A plug-and-play deployment in just a few days

Equipping a site the size of Tomorrowland—in the midst of setup— without laying cables or disrupting the teams: that’s where Holifresh makes a difference. The solution is designed to be plug-and-play —the sensors communicate without requiring complex installation, and the entire system can be up and running in just a few days. Holifresh is the only company on the market capable of covering an event of this scale with such rapid deployment.

 

Complete autonomy for the Tomorrowland teams

The operational model is designed to empower on-site teams. Holifresh installs the antennas on-site and trains Tomorrowland teams to configure alarms on the platform. The festival teams themselves then manage alerts in real time, with all the responsiveness that entails. A model that combines Holifresh technology with operational autonomy on the client side.

 

 

Events and Food Safety: The Rules of the Game

 

HACCP at an Event: What Are the Requirements?

Implementing an HACCP system at an event involves very specific actions on the ground:

  • Regular temperature readings;

  • checking expiration dates;

  • verifying storage conditions;

  • recording of corrective actions.

Each step must be documented and archived because, during an inspection, what isn’t written down doesn’t exist.

At an event venue with dozens of points of sale and a constant flow of goods, this level of rigor becomes particularly demanding.

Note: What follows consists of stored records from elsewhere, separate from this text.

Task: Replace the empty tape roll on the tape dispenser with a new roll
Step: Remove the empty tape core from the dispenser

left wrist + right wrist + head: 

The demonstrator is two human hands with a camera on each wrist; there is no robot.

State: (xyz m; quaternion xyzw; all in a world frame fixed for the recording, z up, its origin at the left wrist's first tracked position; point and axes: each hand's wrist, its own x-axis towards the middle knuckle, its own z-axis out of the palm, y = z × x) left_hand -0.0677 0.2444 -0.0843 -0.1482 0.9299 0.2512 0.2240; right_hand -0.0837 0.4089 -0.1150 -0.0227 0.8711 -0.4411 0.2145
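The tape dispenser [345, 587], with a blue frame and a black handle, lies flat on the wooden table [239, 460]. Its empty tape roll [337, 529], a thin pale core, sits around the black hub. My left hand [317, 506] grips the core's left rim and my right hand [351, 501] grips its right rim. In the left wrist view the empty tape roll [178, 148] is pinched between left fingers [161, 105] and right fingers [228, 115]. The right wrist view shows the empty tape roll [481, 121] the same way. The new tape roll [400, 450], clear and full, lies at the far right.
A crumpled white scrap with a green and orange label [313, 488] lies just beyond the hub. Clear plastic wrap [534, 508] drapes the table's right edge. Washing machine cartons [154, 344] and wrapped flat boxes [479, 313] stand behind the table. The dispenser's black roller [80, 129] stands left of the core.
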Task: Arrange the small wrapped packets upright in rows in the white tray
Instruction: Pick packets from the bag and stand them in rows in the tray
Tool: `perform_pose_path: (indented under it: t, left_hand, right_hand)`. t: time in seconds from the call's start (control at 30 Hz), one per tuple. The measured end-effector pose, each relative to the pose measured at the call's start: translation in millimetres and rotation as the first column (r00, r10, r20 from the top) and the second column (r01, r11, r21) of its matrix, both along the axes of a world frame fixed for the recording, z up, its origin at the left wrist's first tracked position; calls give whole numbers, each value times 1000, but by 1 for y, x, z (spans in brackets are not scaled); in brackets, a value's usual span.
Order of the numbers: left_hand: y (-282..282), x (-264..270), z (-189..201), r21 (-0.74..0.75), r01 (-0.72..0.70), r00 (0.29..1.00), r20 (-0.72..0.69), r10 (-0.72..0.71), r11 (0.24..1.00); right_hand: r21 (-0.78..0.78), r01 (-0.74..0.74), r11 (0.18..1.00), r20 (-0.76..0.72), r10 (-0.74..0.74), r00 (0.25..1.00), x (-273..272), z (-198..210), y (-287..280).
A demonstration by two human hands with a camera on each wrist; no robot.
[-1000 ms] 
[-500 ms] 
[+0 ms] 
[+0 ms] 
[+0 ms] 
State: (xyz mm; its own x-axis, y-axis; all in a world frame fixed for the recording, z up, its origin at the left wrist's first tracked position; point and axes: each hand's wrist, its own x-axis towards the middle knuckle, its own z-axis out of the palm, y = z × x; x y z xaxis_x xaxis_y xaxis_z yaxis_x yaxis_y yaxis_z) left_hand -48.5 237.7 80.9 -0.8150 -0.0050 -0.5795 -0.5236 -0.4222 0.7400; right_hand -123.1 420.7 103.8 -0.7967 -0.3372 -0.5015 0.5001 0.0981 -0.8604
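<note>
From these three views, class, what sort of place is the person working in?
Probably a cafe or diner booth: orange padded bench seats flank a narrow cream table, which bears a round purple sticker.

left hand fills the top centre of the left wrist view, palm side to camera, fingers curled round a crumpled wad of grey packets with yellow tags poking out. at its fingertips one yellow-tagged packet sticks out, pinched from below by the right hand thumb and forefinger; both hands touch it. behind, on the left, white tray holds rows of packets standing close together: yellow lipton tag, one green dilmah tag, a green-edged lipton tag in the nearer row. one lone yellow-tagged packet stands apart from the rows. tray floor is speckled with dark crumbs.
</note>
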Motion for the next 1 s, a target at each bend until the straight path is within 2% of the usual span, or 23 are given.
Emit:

This is where technology becomes an indispensable ally: where paper reaches its limits, connected monitoring takes over.

 

Traceability: A Non-Negotiable Pillar

Beyond temperature monitoring, regulations require rigorous traceability at every stage of the food chain. Every operator must be able to identify their suppliers, track their products, and quickly recall a batch in the event of a problem. This is the “one step back, one step forward” principle enshrined in the European regulatory framework.

 

Penalties for Noncompliance

Failure to comply with hygiene standards exposes the operator to serious consequences: administrative sanctions, fines, or even closure ordered by the competent authorities. Beyond the legal implications, a health incident during a public event can have lasting repercussions on the reputation of the organizer and its service providers.

Real-time monitoring and digital traceability are therefore not a luxury; they are the concrete solution to these requirements.

 

Food safety: the quiet guardian of the magic

Food safety isn’t the most glamorous topic at a festival. But it’s undoubtedly one of the most critical.

Behind every meal served at Tomorrowland lies an invisible infrastructure that keeps watch—sensors, alerts, and protocols honed over three seasons. A quiet but essential collaboration.

And if Tomorrowland’s magic also depends on this—on nothing ever going wrong, even behind the scenes—then food safety is one of its most discreet guardians.

The technology exists. All that’s left is to put it to work.